When the immune system does not function properly, it leaves the body susceptible to an array of diseases. Allergies and hypersensitivity to certain substances are considered immune system disorders. In addition, the immune system plays a role in the rejection process of transplanted organs or tissue. Other examples of immune disorders include:
cancer of the immune system
autoimmune diseases, such as juvenile diabetes, rheumatoid arthritis, and anemia
immune complex diseases, such as viral hepatitis and malaria
immunodeficiency diseases, such as acquired immunodeficiency syndrome (AIDS)
According to the Centers for Disease Control and Prevention (CDC), an infectious disease is caused by one or more of the following:
Infectious diseases can range from common illnesses, such as the cold, to deadly illnesses, such as AIDS. Depending on the specific illness and country (some countries with poor community hygiene may still experience waterborne transmission of a disease), an infectious disease can spread in some or all of the following ways:
sexual transmission - transmission of an infection through sexual contact, including intercourse
airborne transmission - transmission of an infection through inhaling airborne droplets of the disease, which may exist in the air as a result of a cough or sneeze from an infected person
blood-borne transmission - transmission of an infection through contact with infected blood, such as when sharing hypodermic needles
direct skin contact - transmission of an infection through contact with the skin of an infected person
insect-borne transmission - transmission of an infection through insects, such as mosquitoes, which draw blood from an infected person and then bite a healthy person
food-borne transmission - transmission of an infection through consuming contaminated food
water-borne transmission - transmission of an infection through contact with contaminated water
other mechanisms that can transmit a disease
In developed countries, most infections are spread through sexual, airborne, blood-borne, and direct skin contact transmission.
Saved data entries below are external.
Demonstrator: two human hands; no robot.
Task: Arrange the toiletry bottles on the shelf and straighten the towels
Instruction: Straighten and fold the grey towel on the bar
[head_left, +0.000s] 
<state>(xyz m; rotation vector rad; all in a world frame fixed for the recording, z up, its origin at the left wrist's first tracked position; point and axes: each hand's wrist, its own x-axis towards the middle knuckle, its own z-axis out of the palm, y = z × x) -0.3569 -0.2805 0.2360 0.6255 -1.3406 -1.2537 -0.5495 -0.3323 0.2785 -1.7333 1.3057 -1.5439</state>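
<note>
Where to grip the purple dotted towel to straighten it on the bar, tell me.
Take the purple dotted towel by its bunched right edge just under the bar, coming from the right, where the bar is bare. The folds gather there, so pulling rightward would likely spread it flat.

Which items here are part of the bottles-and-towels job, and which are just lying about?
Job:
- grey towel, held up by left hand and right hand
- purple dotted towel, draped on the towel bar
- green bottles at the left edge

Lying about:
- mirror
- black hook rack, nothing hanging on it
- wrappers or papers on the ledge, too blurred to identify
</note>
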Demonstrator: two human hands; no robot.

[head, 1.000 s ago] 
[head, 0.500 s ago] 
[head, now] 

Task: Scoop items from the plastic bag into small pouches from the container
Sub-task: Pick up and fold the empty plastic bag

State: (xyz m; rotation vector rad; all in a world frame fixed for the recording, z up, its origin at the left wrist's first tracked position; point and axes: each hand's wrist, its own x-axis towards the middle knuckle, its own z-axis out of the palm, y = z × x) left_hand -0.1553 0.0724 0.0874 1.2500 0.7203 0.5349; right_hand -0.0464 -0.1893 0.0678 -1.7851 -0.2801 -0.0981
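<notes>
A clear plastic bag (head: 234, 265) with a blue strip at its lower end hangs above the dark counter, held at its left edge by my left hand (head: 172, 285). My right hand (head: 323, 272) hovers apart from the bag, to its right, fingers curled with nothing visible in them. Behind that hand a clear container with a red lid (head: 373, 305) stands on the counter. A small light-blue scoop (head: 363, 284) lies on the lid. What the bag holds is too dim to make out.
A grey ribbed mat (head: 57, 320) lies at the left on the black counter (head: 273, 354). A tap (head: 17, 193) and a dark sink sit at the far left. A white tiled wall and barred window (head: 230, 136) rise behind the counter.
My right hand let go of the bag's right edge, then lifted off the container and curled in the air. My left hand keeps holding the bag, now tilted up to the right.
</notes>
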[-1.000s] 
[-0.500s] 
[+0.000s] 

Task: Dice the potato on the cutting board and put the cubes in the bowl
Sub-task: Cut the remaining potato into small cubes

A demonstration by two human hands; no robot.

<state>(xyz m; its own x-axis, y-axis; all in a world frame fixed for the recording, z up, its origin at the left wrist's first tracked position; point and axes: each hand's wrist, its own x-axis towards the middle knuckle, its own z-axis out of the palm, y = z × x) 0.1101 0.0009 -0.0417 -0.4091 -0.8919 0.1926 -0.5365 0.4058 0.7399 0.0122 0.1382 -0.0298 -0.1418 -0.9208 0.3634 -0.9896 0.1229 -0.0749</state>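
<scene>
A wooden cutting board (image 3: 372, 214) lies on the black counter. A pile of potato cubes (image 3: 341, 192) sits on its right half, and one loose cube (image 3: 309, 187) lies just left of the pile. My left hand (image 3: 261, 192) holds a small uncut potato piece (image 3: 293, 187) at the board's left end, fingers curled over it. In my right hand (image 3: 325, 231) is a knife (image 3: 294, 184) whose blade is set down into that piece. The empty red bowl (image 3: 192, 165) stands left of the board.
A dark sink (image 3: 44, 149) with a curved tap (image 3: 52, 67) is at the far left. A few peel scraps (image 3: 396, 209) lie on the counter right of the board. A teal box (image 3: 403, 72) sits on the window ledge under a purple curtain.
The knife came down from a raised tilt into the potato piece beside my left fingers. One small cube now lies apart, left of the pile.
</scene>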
Viruses and bacteria cause the majority of infections. Viruses cause most colds, flu, coughs, and sore throats. Bacteria cause most ear and sinus infections, strep throat, and urinary tract infections. Both bacteria and viruses can enter the body in many ways, including through inhalation, food, sexual contact, and skin contact.
Antibiotics can be used to treat bacterial infections. However, antibiotics are ineffective in treating virus-related illnesses. In addition, antibiotics treat specific bacteria and overuse or misuse of antibiotics can lead to drug-resistant bacteria. It is important that antibiotics are taken properly and for the duration of the prescription. If antibiotics are stopped early, the bacteria may develop a resistance to the antibiotics.